Tuesday, June 14, 2005

"Marge, I Hate Ted Koppel"*

"No, wait a minute.. I find him witty and informative":

We need mandatory clarity and transparency; not just with regard to the services that these miracles of microchip and satellite technology offer but also the degree to which companies share and exchange their harvest of private data.

We cannot even begin to control the growing army of businesses and industries that monitor what we buy, what we watch on television, where we drive, the debts we pay or fail to pay, our marriages and divorces, our litigations, our health and tax records and all else that may or may not yet exist on some computer tape, if we don't fully understand everything we're signing up for when we avail ourselves of one of these services.

This after an introductory slap at the PATRIOT Act. You know, Ted, I don't really share Homer Simpson's retraction that I quoted in my intro -- I'm not really a fan of yours, on the grounds that you brownnose Henry Kissinger and you subjected me one too many times to the ravings of Cal Thomas -- but you make perfect sense here.

Even though "privacy" is a constitutionally implicit rather than explicit right, I have no doubt as to the attitude of even the conservative Founders to the various technological assaults on it which are so flagrant today. And, really, there used to be a time conservatives and libertarians actually gave a shit about this sort of thing. No more.

The conservatives and conservatarians of course toe the current party line on privacy; but there are always partisan hacks. What happened to the libertarians? Technophilia, I suspect, is a part of it as is so often the case. Also, the Chamber of Commerce mentality is hard to overcome. They do, indeed, worry about privacy and most consistent libertarians are against the PATRIOT Act, and they deserve credit for that. But when it comes to private snooping, they are ..yes, laissez-faire. They finesse the philosophical question by insisting that such information is given voluntarily.
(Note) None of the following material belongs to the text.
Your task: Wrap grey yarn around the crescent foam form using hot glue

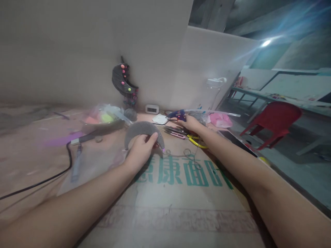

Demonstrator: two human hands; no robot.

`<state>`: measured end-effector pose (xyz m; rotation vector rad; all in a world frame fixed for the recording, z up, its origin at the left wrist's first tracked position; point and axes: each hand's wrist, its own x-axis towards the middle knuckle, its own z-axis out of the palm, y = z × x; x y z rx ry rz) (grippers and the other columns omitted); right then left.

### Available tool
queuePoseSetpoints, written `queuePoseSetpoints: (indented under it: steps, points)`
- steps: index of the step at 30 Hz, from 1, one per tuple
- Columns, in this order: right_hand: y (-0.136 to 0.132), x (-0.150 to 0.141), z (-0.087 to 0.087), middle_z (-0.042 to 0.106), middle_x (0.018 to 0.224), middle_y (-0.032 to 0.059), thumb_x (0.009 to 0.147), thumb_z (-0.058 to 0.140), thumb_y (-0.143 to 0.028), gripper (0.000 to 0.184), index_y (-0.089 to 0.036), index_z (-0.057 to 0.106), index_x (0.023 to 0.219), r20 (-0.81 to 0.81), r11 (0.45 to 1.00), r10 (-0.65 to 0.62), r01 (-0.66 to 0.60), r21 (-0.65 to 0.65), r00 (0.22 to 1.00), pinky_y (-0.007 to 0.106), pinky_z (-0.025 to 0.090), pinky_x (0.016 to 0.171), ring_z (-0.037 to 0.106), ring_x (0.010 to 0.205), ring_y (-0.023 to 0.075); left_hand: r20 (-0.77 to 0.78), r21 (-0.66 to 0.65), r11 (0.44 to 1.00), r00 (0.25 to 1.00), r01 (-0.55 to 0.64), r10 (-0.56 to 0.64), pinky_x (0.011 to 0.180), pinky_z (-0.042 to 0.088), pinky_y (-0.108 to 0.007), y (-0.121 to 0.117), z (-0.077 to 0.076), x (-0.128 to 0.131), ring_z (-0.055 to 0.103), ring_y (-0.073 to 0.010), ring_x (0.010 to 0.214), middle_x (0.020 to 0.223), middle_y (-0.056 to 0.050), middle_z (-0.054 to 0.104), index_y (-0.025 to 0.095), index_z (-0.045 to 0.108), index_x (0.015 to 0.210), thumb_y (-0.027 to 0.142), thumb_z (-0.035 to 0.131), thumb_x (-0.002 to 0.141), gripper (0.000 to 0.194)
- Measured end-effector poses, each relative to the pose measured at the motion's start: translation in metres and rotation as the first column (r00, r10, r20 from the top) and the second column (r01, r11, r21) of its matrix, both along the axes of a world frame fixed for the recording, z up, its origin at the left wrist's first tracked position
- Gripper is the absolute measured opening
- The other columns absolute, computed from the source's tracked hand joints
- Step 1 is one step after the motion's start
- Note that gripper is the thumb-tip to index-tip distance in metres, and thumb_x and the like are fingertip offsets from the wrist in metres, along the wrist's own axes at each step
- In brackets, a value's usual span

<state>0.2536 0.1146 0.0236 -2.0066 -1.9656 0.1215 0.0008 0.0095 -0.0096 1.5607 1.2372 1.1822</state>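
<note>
My left hand (pixel 141 148) pinches a grey fabric crescent (pixel 138 129) near its right end, thumb on top. A small pink bit (pixel 163 150) shows at that tip, with a thin cord (pixel 181 155) lying beside it on the table. Farther back, my right hand (pixel 190 123) is closed around a dark blue glue gun (pixel 176 114) with a small red light. A long clear glue stick (pixel 214 112) extends rightward behind the gun. The fingers of the right hand are partly hidden. Beneath the gun's nozzle lies a white pad (pixel 160 119).
Yellow-handled scissors (pixel 198 141) and a pink cutter (pixel 178 135) lie between my arms. A bowl (pixel 103 125) of colourful pieces stands left, near a power strip (pixel 86 137). A decorated dark crescent (pixel 121 79) leans on the wall by a small clock (pixel 152 109).
</note>
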Motion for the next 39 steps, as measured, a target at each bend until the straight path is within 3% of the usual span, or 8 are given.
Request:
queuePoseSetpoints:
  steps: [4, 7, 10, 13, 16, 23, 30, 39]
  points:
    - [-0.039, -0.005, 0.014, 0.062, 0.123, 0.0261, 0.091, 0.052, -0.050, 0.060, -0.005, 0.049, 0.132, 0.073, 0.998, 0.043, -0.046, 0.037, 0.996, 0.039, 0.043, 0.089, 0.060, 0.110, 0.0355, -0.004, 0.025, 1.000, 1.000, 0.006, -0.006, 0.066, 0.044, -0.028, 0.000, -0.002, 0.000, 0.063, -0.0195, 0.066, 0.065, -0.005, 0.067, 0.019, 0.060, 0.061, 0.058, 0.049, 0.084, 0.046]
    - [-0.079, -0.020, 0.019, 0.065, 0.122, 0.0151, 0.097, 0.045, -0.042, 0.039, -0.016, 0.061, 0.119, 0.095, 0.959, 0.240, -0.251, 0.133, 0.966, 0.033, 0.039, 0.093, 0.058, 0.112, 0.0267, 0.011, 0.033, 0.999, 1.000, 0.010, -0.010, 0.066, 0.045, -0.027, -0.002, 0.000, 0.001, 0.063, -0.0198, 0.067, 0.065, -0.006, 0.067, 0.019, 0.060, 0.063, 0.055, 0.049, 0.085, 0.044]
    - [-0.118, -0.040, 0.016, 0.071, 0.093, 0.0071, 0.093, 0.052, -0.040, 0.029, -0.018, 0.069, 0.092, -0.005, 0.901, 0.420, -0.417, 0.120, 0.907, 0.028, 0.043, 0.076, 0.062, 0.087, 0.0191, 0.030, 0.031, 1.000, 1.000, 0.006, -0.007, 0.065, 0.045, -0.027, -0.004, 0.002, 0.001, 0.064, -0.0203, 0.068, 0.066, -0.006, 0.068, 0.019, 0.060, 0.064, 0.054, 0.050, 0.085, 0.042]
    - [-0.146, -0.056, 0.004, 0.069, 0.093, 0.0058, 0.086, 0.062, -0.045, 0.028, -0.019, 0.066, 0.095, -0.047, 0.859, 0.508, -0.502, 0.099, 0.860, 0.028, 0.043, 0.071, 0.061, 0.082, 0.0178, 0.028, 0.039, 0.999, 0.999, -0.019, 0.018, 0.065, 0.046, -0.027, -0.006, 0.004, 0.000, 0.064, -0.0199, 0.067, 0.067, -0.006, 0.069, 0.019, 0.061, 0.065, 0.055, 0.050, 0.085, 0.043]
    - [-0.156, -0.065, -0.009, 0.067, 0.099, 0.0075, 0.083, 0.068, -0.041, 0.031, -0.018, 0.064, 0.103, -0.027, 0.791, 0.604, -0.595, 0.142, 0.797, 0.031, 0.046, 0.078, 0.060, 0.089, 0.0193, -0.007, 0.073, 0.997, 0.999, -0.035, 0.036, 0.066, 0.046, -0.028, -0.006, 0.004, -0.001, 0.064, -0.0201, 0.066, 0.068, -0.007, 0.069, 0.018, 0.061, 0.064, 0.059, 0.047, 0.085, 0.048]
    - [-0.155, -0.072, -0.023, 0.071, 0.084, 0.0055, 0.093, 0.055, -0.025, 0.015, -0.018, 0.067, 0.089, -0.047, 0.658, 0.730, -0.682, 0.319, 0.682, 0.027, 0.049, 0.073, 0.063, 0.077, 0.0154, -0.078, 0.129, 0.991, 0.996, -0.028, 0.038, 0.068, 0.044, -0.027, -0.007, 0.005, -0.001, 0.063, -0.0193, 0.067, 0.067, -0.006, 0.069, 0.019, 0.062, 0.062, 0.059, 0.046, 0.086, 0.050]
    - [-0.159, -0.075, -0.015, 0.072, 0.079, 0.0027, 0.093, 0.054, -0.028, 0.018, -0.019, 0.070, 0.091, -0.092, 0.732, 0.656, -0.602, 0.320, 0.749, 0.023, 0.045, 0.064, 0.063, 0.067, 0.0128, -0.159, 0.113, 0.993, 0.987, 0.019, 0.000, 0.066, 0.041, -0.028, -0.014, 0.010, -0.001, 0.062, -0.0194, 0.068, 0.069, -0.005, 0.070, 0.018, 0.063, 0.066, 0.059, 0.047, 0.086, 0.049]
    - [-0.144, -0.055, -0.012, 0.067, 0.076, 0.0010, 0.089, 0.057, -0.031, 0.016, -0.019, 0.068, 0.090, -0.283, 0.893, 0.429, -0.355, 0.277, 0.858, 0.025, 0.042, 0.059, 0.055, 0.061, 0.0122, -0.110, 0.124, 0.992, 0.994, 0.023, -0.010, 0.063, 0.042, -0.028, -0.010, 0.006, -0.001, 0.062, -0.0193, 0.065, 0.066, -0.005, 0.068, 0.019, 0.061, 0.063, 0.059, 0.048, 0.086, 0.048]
Yet it is not, often because the companies don't inform customers of their information gathering and sharing activities. This is Koppel's point, and it's a good one. But it should be taken further.

I posit that it is a bad thing for such information to be gathered under any circumstances. It can be lost or stolen, as Koppel says. But more importantly, it can always in theory be seized by the government, a propect that becomes more likely when we have a fascist in office (to be fair, put in place by a man I suspect most small-L libertarians voted for) like Ashcroft and Gonzales.

The other argument against private information-gathering is that often, and increasingly, there is not a choice to whether accept it. Libertarians I argue with love to deny it, but there is a such thing as structural coercion. By the design of capital, we are becoming evermore a cashless economy. Hence, credit and debit cards and electronic records. Koppel mentions trackable tollbooth passes. He mentions that they are more convenient, which is true, but he doesn't mention that they are also cheaper, at least in my experience. What is a person to do who must commute? What if you have an emergency and must rent a car? Gotta have a credit card for that. At the bank downstairs, one cannot cash a check or open an account without a fingerprint. These are but examples.